CALGARY, Alberta, May 25, 2020 (GLOBE NEWSWIRE) -- Northview Apartment Real Estate Investment Trust (“Northview”) (TSX:NVU.UN) announced today that its holders (“Unitholders”) of Trust Units and Special Voting Units (“Units”) have voted overwhelmingly to approve the proposed plan of arrangement pursuant to which Northview will be acquired by affiliates of Starlight Group Property Holdings Inc. (“Starlight”) and KingSett Capital Inc. (“KingSett”, and collectively, the “Purchasers”) for consideration of $36.25 per Northview Trust Unit (the “Transaction”).
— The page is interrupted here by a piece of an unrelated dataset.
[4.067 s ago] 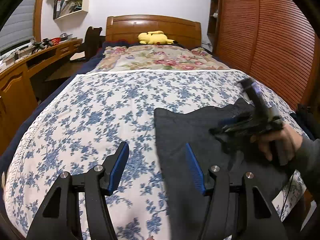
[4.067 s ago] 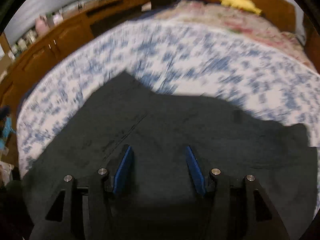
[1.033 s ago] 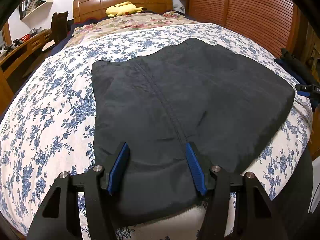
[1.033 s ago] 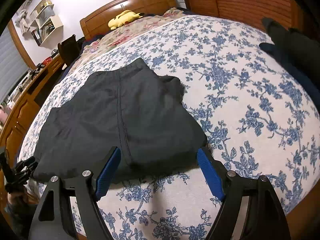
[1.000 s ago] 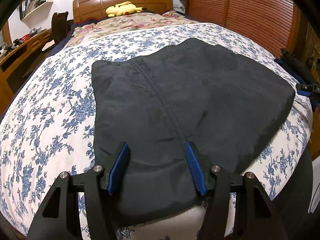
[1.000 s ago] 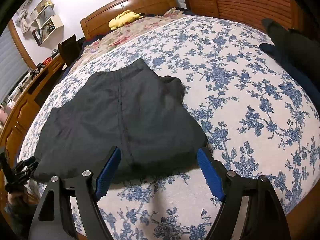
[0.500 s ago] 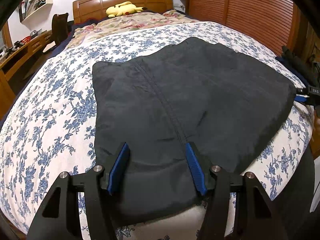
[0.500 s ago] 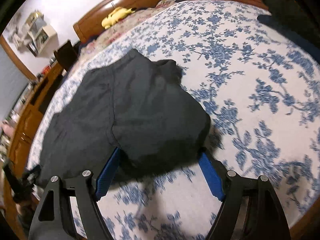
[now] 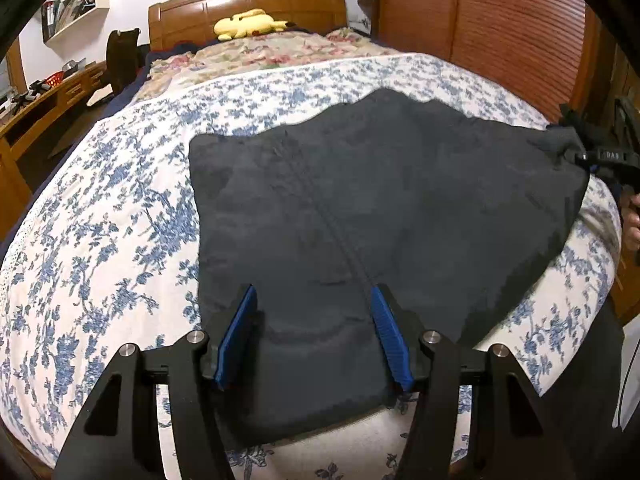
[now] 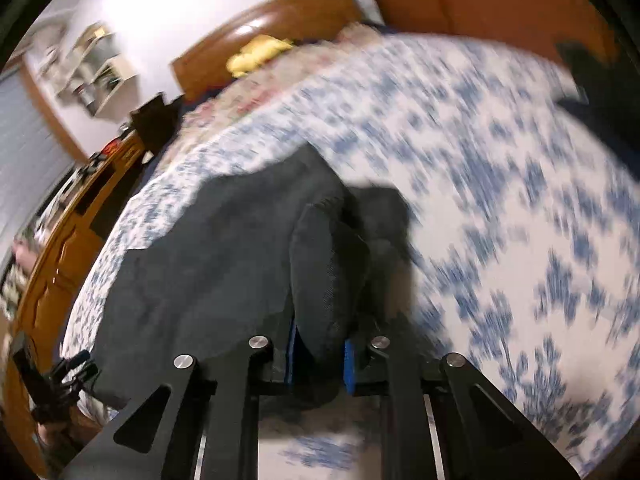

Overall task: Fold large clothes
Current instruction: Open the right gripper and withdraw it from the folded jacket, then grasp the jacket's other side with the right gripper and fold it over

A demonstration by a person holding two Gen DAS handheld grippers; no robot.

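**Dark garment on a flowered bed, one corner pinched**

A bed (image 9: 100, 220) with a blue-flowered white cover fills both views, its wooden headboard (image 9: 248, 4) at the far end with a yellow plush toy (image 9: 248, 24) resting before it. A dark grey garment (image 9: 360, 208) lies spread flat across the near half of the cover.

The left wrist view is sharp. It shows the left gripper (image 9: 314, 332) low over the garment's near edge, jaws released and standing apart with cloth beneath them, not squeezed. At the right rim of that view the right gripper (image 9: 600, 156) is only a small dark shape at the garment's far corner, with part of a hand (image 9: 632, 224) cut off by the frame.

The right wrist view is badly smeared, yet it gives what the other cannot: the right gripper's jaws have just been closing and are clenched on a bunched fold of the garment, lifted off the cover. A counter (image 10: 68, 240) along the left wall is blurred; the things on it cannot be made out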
Election and Transaction Update
The deadline for Unitholders to elect the form of consideration under the Transaction, including to receive units of a new high-yield multi-residential fund is Friday, June 5, 2020 at 3:00 pm (Mountain Time). This deadline was extended to ensure Unitholders have enough time to adequately review materials. Unitholders seeking to elect to receive units of the Fund should contact their broker, investment advisor or other intermediary through which they hold their Units to ensure that their election is received prior to the election deadline.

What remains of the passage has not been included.